Restate all of the data precisely, omitting nothing.

========================

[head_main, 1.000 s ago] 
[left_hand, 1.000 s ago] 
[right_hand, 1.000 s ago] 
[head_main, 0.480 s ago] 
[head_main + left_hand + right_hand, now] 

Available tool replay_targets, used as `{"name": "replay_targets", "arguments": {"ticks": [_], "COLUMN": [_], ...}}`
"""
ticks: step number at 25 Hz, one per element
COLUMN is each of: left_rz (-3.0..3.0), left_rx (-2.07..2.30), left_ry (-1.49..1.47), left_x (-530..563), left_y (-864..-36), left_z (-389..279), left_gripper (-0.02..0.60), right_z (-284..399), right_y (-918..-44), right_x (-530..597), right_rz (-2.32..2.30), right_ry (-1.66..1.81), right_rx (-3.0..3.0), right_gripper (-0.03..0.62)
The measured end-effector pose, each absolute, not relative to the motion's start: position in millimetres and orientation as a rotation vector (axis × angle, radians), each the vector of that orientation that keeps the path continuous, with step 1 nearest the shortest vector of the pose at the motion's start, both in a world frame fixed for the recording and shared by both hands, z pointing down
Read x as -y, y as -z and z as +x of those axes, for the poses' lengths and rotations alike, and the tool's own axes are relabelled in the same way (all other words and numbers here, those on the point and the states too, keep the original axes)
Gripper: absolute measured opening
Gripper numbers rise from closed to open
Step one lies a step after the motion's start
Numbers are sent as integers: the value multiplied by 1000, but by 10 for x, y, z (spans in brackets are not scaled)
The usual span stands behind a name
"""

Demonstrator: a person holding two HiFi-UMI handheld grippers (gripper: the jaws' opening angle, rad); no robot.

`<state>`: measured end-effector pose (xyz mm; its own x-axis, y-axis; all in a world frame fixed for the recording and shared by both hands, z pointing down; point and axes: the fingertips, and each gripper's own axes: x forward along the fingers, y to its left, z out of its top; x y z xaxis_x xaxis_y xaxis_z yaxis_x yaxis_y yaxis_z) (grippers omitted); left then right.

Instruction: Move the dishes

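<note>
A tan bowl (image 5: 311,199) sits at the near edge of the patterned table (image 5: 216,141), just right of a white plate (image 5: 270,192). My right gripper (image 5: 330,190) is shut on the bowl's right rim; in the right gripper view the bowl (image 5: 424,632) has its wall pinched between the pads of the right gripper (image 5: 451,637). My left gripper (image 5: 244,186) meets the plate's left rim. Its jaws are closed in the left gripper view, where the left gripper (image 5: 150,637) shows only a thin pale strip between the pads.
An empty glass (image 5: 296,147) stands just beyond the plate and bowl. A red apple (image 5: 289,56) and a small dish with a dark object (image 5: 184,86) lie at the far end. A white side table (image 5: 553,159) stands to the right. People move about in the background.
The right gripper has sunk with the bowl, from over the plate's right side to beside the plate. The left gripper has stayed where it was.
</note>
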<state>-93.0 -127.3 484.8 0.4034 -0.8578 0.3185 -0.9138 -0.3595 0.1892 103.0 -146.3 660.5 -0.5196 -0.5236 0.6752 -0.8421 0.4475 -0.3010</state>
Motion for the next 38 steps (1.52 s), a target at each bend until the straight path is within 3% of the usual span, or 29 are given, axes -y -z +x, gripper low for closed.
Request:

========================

#### Worked solution
[head_main, 1.000 s ago] 
[left_hand, 1.000 s ago] 
[right_hand, 1.000 s ago] 
[head_main, 0.480 s ago] 
[head_main + left_hand + right_hand, now] 

Available tool replay_targets, used as `{"name": "replay_targets", "arguments": {"ticks": [_], "COLUMN": [_], ...}}`
"""
ticks: step number at 25 Hz, one per element
COLUMN is each of: left_rz (-3.0..3.0), left_rx (-2.07..2.30), left_ry (-1.49..1.47), left_x (-530..563), left_y (-864..-36), left_z (-389..279), left_gripper (-0.02..0.60), right_z (-284..399), right_y (-918..-44), right_x (-530..597), right_rz (-2.32..2.30), right_ry (-1.66..1.81), right_rx (-3.0..3.0), right_gripper (-0.03..0.62)
The measured end-effector pose, each absolute, not relative to the motion's start: position in millimetres and orientation as a rotation vector (axis × angle, radians), each the vector of that orientation that keeps the path continuous, with step 1 nearest the shortest vector of the pose at the motion's start, both in a world frame fixed for the recording and shared by both hands, z pointing down
Read x as -y, y as -z and z as +x of those axes, for the poses' lengths and rotations alike, and the tool's own axes are relabelled in the same way (all other words and numbers here, those on the point and the states too, keep the original axes)
Gripper: absolute measured opening
Gripper numbers rise from closed to open
Step one lies a step after the motion's start
Numbers are sent as integers: the value multiplied by 1000, but by 10 for x, y, z (spans in brackets are not scaled)
The usual span stands behind a name
"""

Demonstrator: a person holding two HiFi-UMI handheld grippers (gripper: the jaws' opening angle, rad); no robot.

`<state>`: measured end-effector pose (xyz mm; its own x-axis, y-axis; all in a world frame fixed for the recording and shared by both hands, z pointing down; point and axes: the fingertips, and each gripper's own axes: x forward along the fingers, y to its left, z out of its top; x y z xaxis_x xaxis_y xaxis_z yaxis_x yaxis_y yaxis_z) (grippers omitted); left then right.

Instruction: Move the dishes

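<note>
A tan bowl (image 5: 311,199) sits at the near edge of the patterned table (image 5: 216,141), just right of a white plate (image 5: 270,192). My right gripper (image 5: 330,190) is shut on the bowl's right rim; in the right gripper view the bowl (image 5: 424,632) has its wall pinched between the pads of the right gripper (image 5: 451,637). My left gripper (image 5: 244,186) meets the plate's left rim. Its jaws are closed in the left gripper view, where the left gripper (image 5: 150,637) shows only a thin pale strip between the pads.
An empty glass (image 5: 296,147) stands just beyond the plate and bowl. A red apple (image 5: 289,56) and a small dish with a dark object (image 5: 184,86) lie at the far end. A white side table (image 5: 553,159) stands to the right. People move about in the background.
The right gripper has sunk with the bowl, from over the plate's right side to beside the plate. The left gripper has stayed where it was.
</note>
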<state>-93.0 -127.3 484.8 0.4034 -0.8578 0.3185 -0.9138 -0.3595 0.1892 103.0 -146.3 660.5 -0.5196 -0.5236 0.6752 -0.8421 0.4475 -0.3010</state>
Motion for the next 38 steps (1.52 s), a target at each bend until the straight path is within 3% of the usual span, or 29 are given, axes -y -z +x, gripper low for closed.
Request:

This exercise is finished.